4. How to prevent rheumatoid diseases related to hepatitis virus

  The focus of prevention is to prevent hepatitis B virus infection, the popularization and application of hepatitis B vaccine is the most important, and vigorous promotion of various medical and preventive injections should be one needle and one tube per person. Vigorously promote safe injections (including needles for acupuncture), and strictly disinfect medical instruments such as dental instruments and endoscopes. Medical personnel should wear gloves when contacting the blood, body fluids, and secretions of patients, in accordance with the principles of standard prevention in hospital infection management, strictly prevent iatrogenic transmission. In the service industry, instruments such as hairdressing, shaving, foot care, puncture, and tattooing should also be strictly disinfected. Pay attention to personal hygiene, do not share items such as razors and toothbrushes. Conduct correct sex education; if the sexual partner is HBsAg positive, hepatitis B vaccine should be administered; for those with multiple sexual partners, regular checks should be conducted, and management should be strengthened, and a condom should be used during sexual intercourse. For pregnant women with HBsAg positivity, amniocentesis should be avoided, and delivery time should be shortened to ensure the integrity of the placenta, and to minimize the opportunity for newborns to be exposed to maternal blood.
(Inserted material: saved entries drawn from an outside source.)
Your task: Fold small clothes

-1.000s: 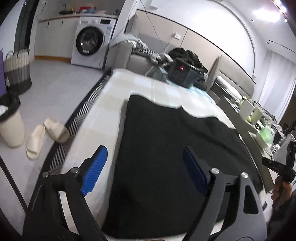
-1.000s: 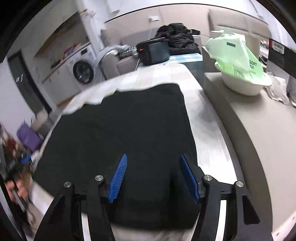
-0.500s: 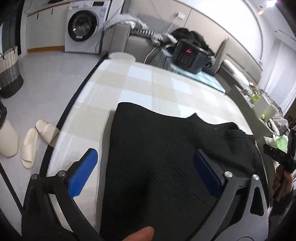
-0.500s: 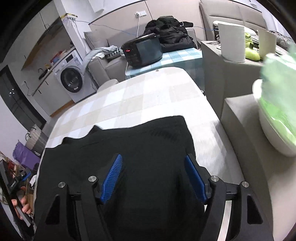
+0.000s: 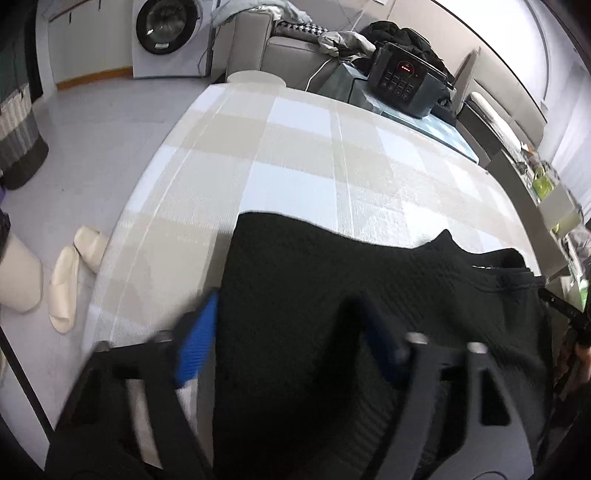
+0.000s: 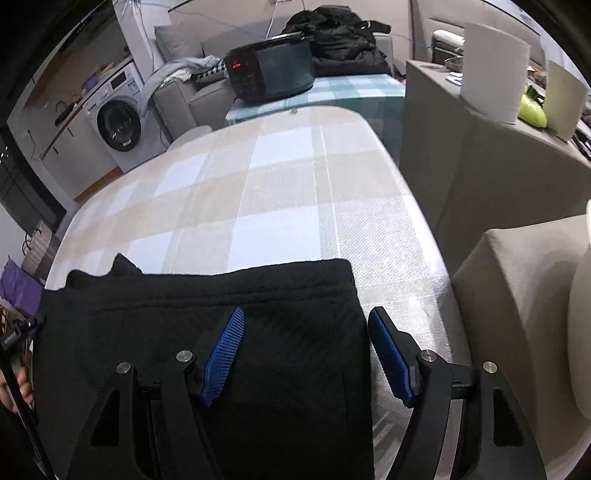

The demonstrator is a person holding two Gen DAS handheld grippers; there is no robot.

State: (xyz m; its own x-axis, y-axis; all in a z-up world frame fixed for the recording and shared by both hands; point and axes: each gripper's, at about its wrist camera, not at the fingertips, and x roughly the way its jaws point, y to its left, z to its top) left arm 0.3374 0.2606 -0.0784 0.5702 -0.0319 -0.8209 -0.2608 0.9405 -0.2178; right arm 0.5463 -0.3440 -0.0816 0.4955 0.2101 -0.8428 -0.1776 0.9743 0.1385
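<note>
A black knit garment [image 5: 332, 295] lies flat on the near part of the checked tablecloth [image 5: 295, 147]. My left gripper [image 5: 288, 336] hovers low over the garment's left edge. It is blurred and its jaws are closing, with the edge between them and the pads still apart from it. My right gripper [image 6: 306, 350] stands open over the garment [image 6: 221, 295] at its right edge, which lies between the blue fingers [image 6: 223, 354]. Each gripper shows at the far side of the other's view, the left one [image 6: 14, 343] in a hand.
Beyond the table stand a black appliance with a red display [image 5: 402, 77], a grey sofa [image 5: 288, 55] with clothes, and a washing machine [image 5: 166, 33]. Slippers [image 5: 70, 280] lie on the floor at left. A grey counter [image 6: 517, 295] with paper rolls borders the table's right side.
The garment's far edge now sits lower in both views, with more bare checked cloth beyond it. The left jaws spread wider, then narrowed. The right jaws stayed apart.
</note>
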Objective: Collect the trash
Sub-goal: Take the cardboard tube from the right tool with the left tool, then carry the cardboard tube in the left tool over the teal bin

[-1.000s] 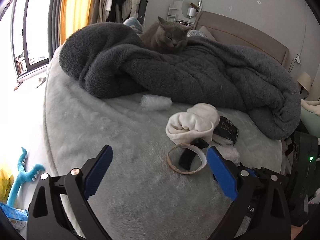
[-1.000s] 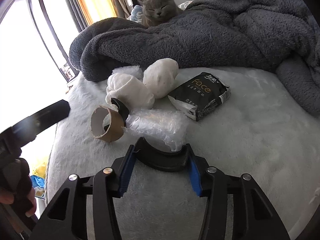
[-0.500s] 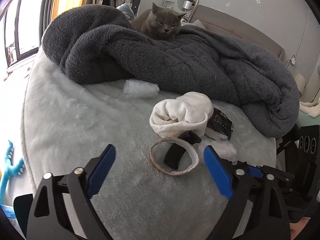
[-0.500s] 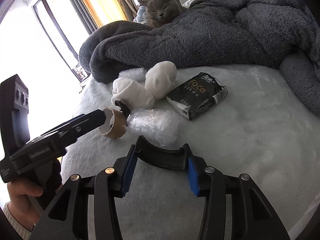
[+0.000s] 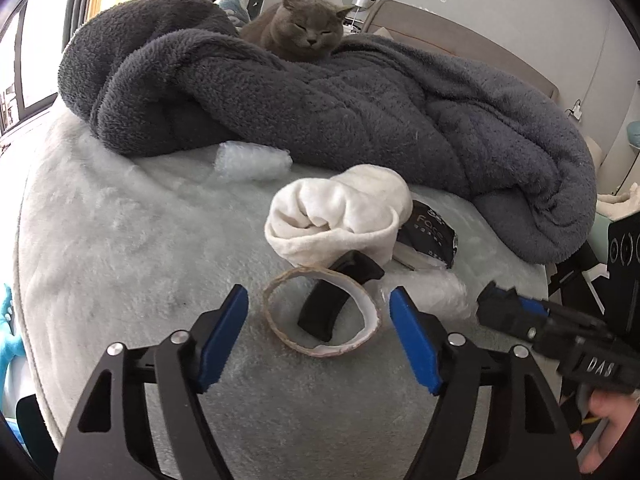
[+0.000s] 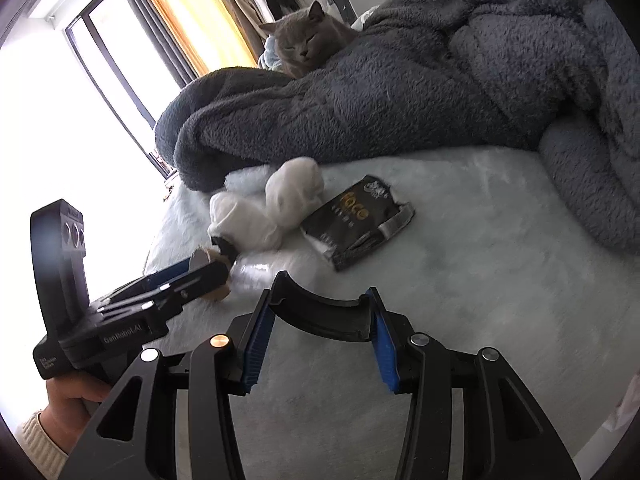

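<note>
An empty cardboard tape ring (image 5: 320, 316) lies on the pale fluffy bed cover with a curved black plastic piece (image 5: 332, 300) propped through it. My left gripper (image 5: 318, 330) is open, its blue pads either side of the ring, just short of it. My right gripper (image 6: 318, 338) is shut on a curved black plastic piece (image 6: 320, 308) and held above the cover. Behind the ring are rolled white socks (image 5: 340, 216), a black tissue pack (image 6: 356, 226) and crumpled bubble wrap (image 5: 424, 292). A second bubble wrap roll (image 5: 252, 162) lies by the blanket.
A grey cat (image 5: 300, 34) rests on a heaped dark grey blanket (image 5: 360, 108) across the back of the bed. The bed edge drops off at left, with a blue toy (image 5: 8, 344) on the floor. The window is at left.
My left gripper has moved forward and closed in on the tape ring, which now sits between its pads. My right gripper has pulled back and swung, still holding the black piece.
</note>
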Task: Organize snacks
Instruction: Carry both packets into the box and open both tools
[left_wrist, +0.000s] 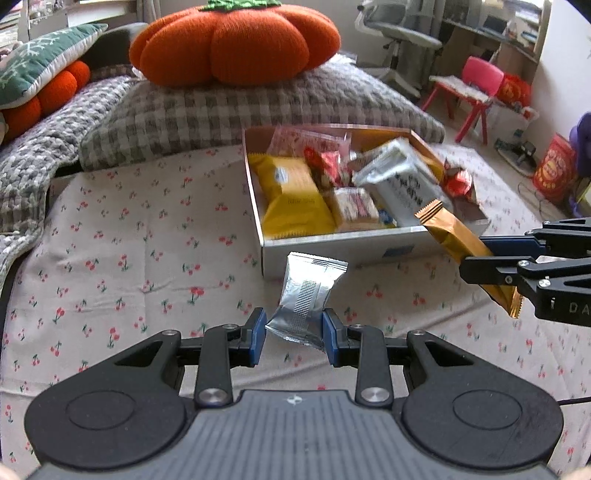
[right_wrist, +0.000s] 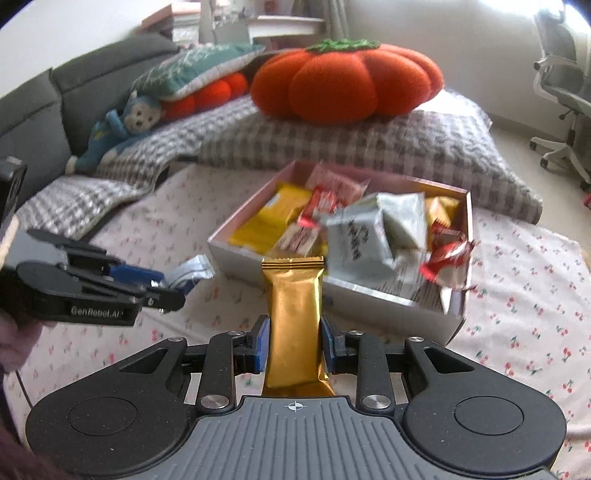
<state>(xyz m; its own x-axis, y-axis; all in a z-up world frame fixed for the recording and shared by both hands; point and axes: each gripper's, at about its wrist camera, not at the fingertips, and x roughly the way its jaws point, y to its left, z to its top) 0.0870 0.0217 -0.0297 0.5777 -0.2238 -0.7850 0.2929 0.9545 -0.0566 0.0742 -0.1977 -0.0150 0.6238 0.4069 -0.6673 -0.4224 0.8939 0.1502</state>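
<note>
Step in hand: both grippers are loaded and the snacks are on their way to the box.

Left gripper (left_wrist: 294, 332): fingers closed down narrow on a silver packet (left_wrist: 308, 299), gripped at its lower end, the sealed top edge pointing toward the box. The packet is clear of the cherry-print bedsheet (left_wrist: 129, 229) and hangs just short of the box's near wall.

Right gripper (right_wrist: 294, 341): fingers clamped tight on a gold bar wrapper (right_wrist: 295, 321), which stands upright between them with its crimped top end toward the box. In the left wrist view the bar sits tilted, its top end overlapping the near right corner of the box.

The box (left_wrist: 332, 247) lies on the bedsheet in front of a checked blanket (left_wrist: 258, 99) with an orange pumpkin cushion (left_wrist: 236, 40) on it. It is already crowded: a yellow packet (left_wrist: 291, 195), a large grey pouch (left_wrist: 399, 181), and red-wrapped sweets (left_wrist: 327, 166) lie loosely piled, with one red sweet (left_wrist: 458, 181) at the right wall.

Judgement: the next move calls for carrying each snack over the rim and releasing it into a free gap. Space looks tight, so release low over the pile. The two grippers should go in one after the other, since they converge on the same near side.
</note>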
5. What laboratory tests are needed for hepatitis virus-associated rheumatoid diseases

  One. Blood routine and erythrocyte sedimentation rate:Decreased platelet and white blood cell counts are common, with a few patients having normochromic anemia, and occasionally, reticulocyte counts may decrease.

  Two. Urinalysis:Proteinuria, hematuria, and cast urine may be present; in patients with renal tubular acidosis, urine pH may be greater than 6.6, and urobilinogen and urobilin may be positive, with an increased erythrocyte sedimentation rate.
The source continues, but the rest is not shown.